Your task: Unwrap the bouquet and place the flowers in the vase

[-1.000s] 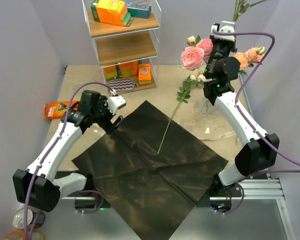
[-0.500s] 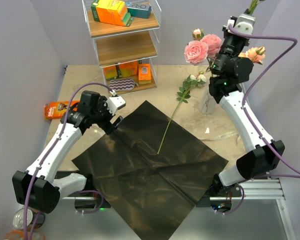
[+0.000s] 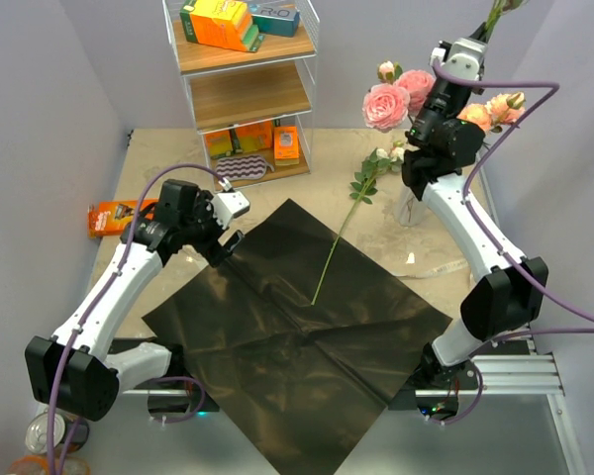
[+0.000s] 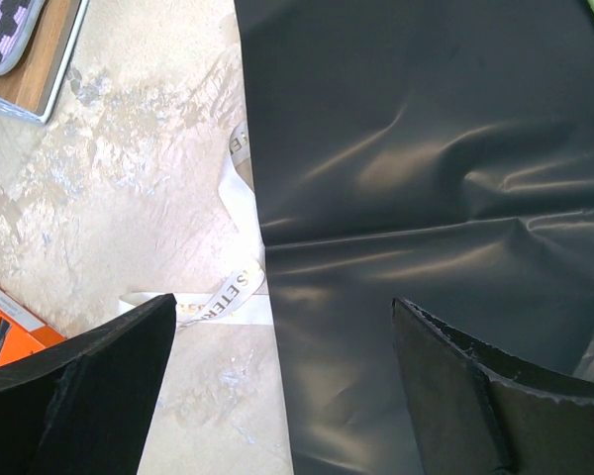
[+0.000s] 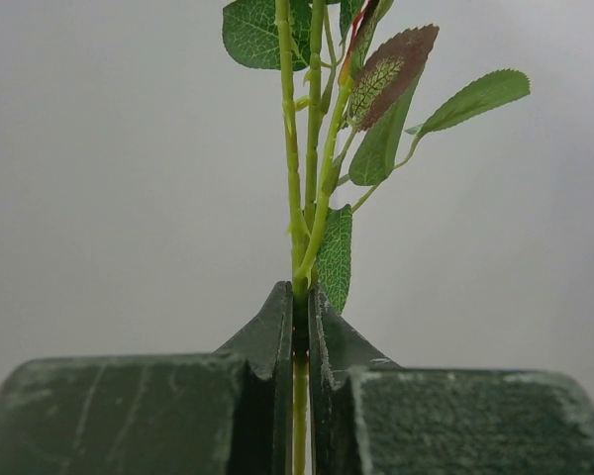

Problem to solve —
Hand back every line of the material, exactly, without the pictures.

Expected answer —
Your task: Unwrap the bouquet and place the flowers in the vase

[-1.000s] 
[-0.500s] 
[+0.000s] 
[+0.000s] 
[+0.000s] 

Nothing remains to be added to the response.